Mounting an IPFS filesystem
Given that IPFS is a filesystem, we need to have ways to map it as a filesystem on various existing systems, such as an operating system or programming language interface.
In this session we'll be diving into a variety of related concerns, such as (but not limited to ;^)
- What do we have today?
- Explore other filesystems/APIs (e.g. Unix, Plan9/9P, SPRING, FUSE, et al.)
- Explore IPFS formats
- What design requirements and implementation challenges do we have for tomorrow?
- What features do we want to consider "standard" (IPFS, IPNS, FilesAPI, etc.)
- System/API target support and limitations; (kernel interfaces (*nix, Win32/NT), network protocols (WebDAV), language runtimes (Go, JS), etc.)
- Efficiency patterns and data structures / caching
Our goal is to explore the current state of mounting IPFS, problems with it, and see what we can do to improve the next iterations.
Long term we seek to achieve the ability to mount IPFS as a filesystem for use with existing systems and applications, as well as offer a flexible way to craft new systems on top of it. When given a flexible filesystem API, developers are enabled to create a broad range of things at many levels.
The operating system Plan9, takes heavy advantage of the union mount concept to construct trees of trees that transparently handle network traversal among other things.
WebDAV is often used in network storage drives, and mainstream operating systems come with native support for mounting WebDAV as drives. It could supersede the Writable Gateway and create a surface for interop with apps that provide built-in client-side support for WebDAV. https://github.com/ipfs/in-web-browsers/issues/146
Requirements to consider
- We're bound to the API's we target and depend on
- Portability is important
- We must be careful to remain scoped when discussing different but interconnected layers
Where to learn about it
Our problem scope is to define an API to modify named objects from IPFS
Our effort centers around defining an abstract VFS that sits above other filesystems, decoupled from all the side effects and nuances. When we mount this VFS on a Unix system, there is the expectation of POSIX compliance. To comply with these specifications and those of other systems, we need to implement API bridges that fulfill them. VFS API <-> bridge <-> POSIX API. Maintaining interop where needed, but still allowing developers to use the VFS API directly, when possible.

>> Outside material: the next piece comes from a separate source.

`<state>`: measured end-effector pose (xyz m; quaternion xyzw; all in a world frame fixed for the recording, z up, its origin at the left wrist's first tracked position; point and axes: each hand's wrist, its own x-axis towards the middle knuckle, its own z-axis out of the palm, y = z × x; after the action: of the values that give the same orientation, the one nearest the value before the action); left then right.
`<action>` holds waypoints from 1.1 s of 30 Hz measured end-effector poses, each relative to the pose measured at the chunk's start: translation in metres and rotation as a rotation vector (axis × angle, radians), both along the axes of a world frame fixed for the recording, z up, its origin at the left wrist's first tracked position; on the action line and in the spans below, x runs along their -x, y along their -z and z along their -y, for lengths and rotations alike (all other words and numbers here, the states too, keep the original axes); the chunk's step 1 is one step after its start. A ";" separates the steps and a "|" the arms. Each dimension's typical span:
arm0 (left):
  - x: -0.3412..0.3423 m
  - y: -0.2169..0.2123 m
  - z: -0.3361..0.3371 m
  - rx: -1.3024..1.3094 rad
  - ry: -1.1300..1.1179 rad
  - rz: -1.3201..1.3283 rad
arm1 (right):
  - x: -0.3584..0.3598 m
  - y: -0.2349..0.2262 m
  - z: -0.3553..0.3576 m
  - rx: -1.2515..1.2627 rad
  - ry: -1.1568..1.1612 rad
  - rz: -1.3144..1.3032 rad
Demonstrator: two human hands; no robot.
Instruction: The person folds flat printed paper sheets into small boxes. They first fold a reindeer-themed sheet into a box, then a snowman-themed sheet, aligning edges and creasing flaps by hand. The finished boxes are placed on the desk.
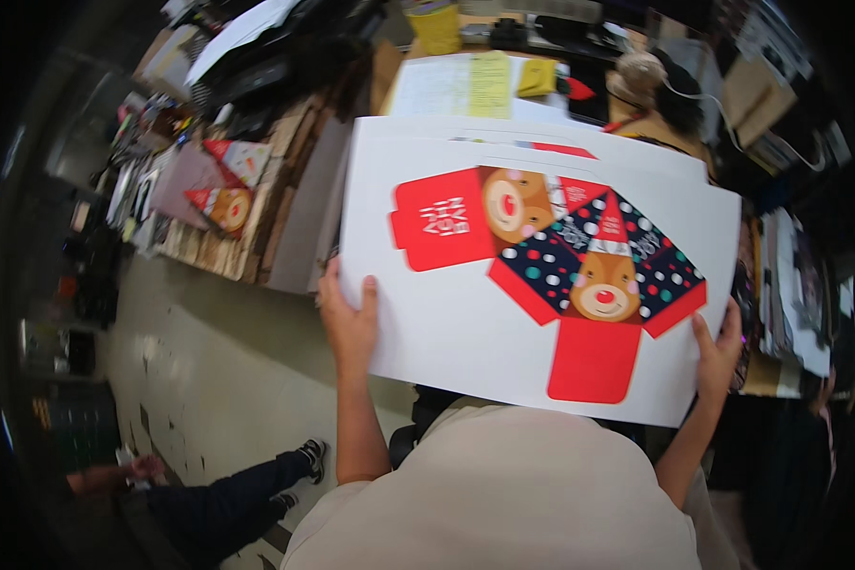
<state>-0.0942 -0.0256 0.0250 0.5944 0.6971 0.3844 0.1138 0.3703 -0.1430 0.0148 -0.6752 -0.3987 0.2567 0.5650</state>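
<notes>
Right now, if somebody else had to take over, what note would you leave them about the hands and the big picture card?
Left hand: grips the left edge of the top printed sheet, thumb on top.
Right hand: grips its lower right edge.
The sheet is white card with a flat red and dark dotted reindeer box pattern, held up over the stack of similar sheets on the table.
Done: top sheet is lifted in both hands.
Left: it has not been set down anywhere. Folded reindeer boxes sit at the far left of the table.

The person wears a plain beige short-sleeved shirt, both forearms bare.
</notes>
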 end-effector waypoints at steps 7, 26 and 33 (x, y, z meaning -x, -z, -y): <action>0.090 -0.025 -0.017 -0.006 0.083 -0.259 | 0.011 -0.004 -0.004 0.004 0.168 0.247; 0.319 -0.025 -0.163 -0.528 -0.293 -0.281 | 0.028 -0.046 0.013 0.019 0.317 0.801; 0.014 -0.031 0.030 0.302 0.719 0.938 | 0.093 -0.069 -0.004 -0.088 -0.414 0.388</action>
<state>-0.1086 -0.0559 0.0559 0.5369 0.3753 0.4396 0.6145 0.2772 -0.1392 0.0836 -0.5907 -0.6396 0.2149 0.4425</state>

Unix - the starting point (everything is a file)
- opening an object by name, using abstract fd with system calls
- exposes a way of manipulating named references
- unix v4 (~1980) beginning to standardize portability concerns across machines
- POSIX (~1990) generally agreed upon standardization of a portable system interface
- documented side effects and expectations when using the (file)system
- novel ideas: named pipes and devices (backed in-memory by the kernel rather than traditional files on disk/tape)
Plan9 - generalize it further (everything is a filesystem)
- contract between a filesystem and an API (9P)
- expectation of open() has changed, now calling open() on an object in some namespace, rather than a single unified namespace
- filesystems are composable, they can be made up of other filesystems in a variety of configurations
- Plan9 doesn't rely on a $PATH environment variable, they rely on a single /bin directory which is composed from other nodes/filesystems/locations
- unionfs - when composing filesystems, you have the option to overlay objects in an order that the system will use. When binding 1 path to another, you can append it to the front of the order, to the back, or replace whatever order is currently in place.
- if a user wants to use a program
/bin/ls, it shouldn't matter if its local, networked, or provided some other way. It may be that I have bound my
/bin/lsto be the
lson your machine, and this should work transparently.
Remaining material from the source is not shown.